SCIENCE FICTION WRITER
“Always listen to experts. They’ll tell you what can’t be done and why.
Then do it.”
Robert Heinlein’s name may not be recognizable to most people, but those who know his works regard him as a great. Heinlein was a prolific author with a contingent of science fiction fans who hung on his every word and couldn’t wait for his next story to be published. There have been few like him in the history of publishing, earning him the title “Dean of Science Fiction Writers.”
THE EARLY YEARS
Robert Anson Heinlein was born on July 7, 1907, in the small town of Butler. He and his six brothers and sisters moved to Kansas City when he was about three and lived there throughout his childhood. He had an amazing interest in astronomy as a child that was stimulated in 1910 with the appearance of Halley’s Comet. He was only three when the comet raced past the earth, but from that point on he was hooked on space.
He graduated from Central High School in 1925 and was eventually accepted into the U.S. Naval Academy. A case of tuberculosis led to a discharge from the Navy, which allowed him to study physics and mathematics at UCLA. He also became interested in politics during this time following the “EPIC” (Ending Poverty In California) political movement. He was so inspired by the movement that he ran for the California legislature.
RISE TO FAME
After his election defeat, he turned his attention to writing. In 1939, Life-Line was published in a magazine and earned him seventy dollars. The book was a product of Heinlein’s imagination about the political movements of the day. It seemed like easy money because he was simply writing about a topic in which he was well versed. From that time on, he churned out an amazing number of stories, often under different names so he could have multiple stories appear in a single issue of magazines. One of the defining characteristics of his stories was a precise understanding of astronomy and science, which he wove in and out of the storylines.
World War II forced him to put writing on hold for a few years, but the job he took during the war expanded his understanding of space even more. He worked as an aircraft engineer at the Naval Aircraft Factory near Philadelphia where he designed high altitude space suits, which were later incorporated into his books. After the war, he resumed his writing and produced some of the best works in science fiction history.
SHOW ME SUCCESS
Juvenile science fiction books was one area that Heinlein expanded. These books were much like his earlier works except the heroes were younger and the stories lacked the sexual content. He published Starship Troopers in 1959 in the juvenile science fiction genre, which many people consider his best work. The book made him a star and was adapted for numerous movies including the 1997 version that was a big hit with audiences.
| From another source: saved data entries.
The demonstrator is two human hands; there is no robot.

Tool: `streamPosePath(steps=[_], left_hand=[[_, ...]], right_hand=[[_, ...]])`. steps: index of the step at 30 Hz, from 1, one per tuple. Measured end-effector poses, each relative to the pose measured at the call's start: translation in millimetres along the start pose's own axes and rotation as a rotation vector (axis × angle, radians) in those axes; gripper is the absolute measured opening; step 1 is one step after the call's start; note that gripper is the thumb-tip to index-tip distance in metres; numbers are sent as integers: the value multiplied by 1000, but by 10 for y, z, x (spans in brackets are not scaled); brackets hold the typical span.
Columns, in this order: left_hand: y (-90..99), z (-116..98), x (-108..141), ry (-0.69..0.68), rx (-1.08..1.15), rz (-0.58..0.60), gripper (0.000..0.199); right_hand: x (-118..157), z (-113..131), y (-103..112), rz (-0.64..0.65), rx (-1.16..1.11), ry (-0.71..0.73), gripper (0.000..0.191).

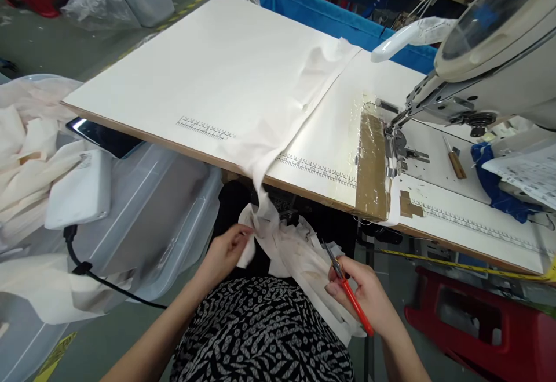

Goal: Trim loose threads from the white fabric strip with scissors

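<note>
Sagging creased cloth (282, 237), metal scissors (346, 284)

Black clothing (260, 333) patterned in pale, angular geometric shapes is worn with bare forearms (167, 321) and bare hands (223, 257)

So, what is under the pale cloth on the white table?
The white tabletop is under the pale cloth, with ruler markings visible on either side. The cloth hides whether they continue underneath.

Pinches pale fabric (266, 225) in left hand (226, 253), with more draped over edge of white tabletop (204, 63). Grips red-handled scissors (355, 304) in right hand (369, 292), tips angled toward tabletop. Has sewing machine (499, 80) ahead, to right.
</note>
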State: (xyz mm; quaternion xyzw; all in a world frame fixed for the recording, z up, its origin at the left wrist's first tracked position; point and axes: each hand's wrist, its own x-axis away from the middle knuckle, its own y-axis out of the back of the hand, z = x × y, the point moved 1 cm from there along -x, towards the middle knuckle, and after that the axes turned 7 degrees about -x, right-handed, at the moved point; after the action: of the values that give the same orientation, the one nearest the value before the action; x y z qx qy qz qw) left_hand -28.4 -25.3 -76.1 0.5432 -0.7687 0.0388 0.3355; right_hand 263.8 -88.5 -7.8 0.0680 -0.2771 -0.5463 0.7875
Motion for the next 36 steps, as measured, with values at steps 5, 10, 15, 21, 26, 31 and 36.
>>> streamPosePath(steps=[5, 10, 15, 21, 26, 31, 36], left_hand=[[-169, -553, 342, -111, 80, 435, 41], [-100, -684, 343, -353, -311, 45, 40], [-71, -718, 370, -75, 87, 358, 42], [-95, -719, 320, 26, 360, 440, 41], [-99, -662, 278, 37, 379, 409, 41], [-83, -628, 269, 25, 386, 402, 43], [-75, -607, 274, 32, 386, 394, 43]], right_hand=[[-117, 36, -102, 107, 11, -78, 47], [-180, 62, -104, 206, 50, -123, 51], [-298, 105, -86, 306, 75, -105, 50], [-449, 129, -97, 432, 69, -56, 49], [-504, 162, -101, 473, 50, -45, 53], [-516, 186, -95, 479, 64, -69, 56], [-507, 162, -110, 439, 177, -69, 55]])
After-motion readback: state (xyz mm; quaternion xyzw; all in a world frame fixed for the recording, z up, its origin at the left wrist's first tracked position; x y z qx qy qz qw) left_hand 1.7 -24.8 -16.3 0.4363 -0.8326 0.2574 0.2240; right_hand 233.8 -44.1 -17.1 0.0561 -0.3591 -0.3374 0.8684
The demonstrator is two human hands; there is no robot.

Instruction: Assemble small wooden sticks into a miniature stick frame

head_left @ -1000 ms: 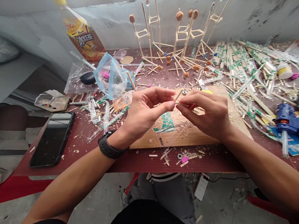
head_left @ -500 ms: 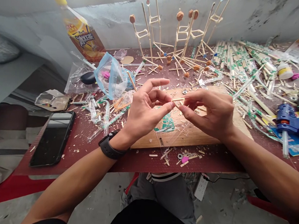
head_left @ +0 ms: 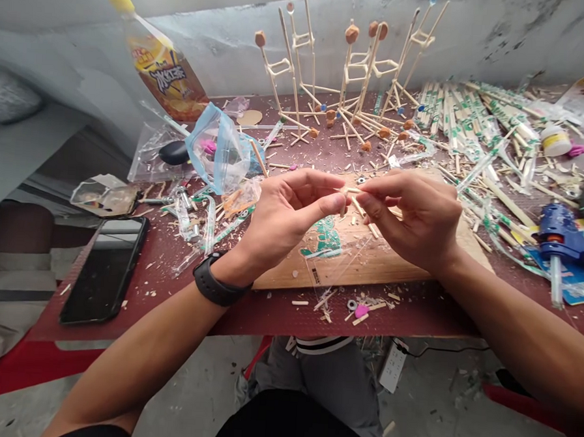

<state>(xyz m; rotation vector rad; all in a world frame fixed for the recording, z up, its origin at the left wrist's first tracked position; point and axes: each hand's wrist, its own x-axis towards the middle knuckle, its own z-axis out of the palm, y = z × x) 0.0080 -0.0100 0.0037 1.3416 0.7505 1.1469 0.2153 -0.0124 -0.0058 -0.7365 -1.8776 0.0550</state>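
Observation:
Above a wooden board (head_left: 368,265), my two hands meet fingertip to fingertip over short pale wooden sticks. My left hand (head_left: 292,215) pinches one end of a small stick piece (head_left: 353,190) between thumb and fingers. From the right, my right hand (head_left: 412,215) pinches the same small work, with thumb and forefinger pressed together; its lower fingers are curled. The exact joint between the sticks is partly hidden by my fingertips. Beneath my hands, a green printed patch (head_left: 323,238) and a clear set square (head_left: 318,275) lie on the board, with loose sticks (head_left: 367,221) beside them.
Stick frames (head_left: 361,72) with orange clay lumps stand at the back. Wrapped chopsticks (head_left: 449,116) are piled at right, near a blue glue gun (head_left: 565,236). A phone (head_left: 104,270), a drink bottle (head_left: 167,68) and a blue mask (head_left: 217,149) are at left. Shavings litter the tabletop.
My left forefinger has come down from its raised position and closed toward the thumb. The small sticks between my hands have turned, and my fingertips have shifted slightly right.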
Despite his success, Heinlein was frustrated with publishers because they often carved up his storylines to make them more sellable. So he decided to write a book titled Stranger in a Strange Land, where he satirized the religious, political, and sexual attitudes of the day. The timing of the book was perfect because America was on the verge of the turbulent 1960s, and he captured the controversial issues in the science fiction realm. Stranger in a Strange Land became a cult classic and the best-selling book in science fiction history. The success of that book finally gave him the freedom to write stories the way he wanted without worrying what editors would do to the manuscript.
Over the course of his writing, Heinlein won a total of four Hugo Awards for best novel of the year and was the first recipient of the Grand Master Nebula Award by the Science Fiction Writers of America. Over his six decades of writing, he was able to make science fiction mainstream and is still regarded by many as the man who paved the way for widespread acceptance of stories like Star Wars and Star Trek.
*Heinlein published his last novel on his eightieth birthday.
*Heinlein was cremated and his ashes thrown from the deck of a warship in the Pacific Ocean near Santa Cruz.
*He was a college fencing champion while in the Naval Academy.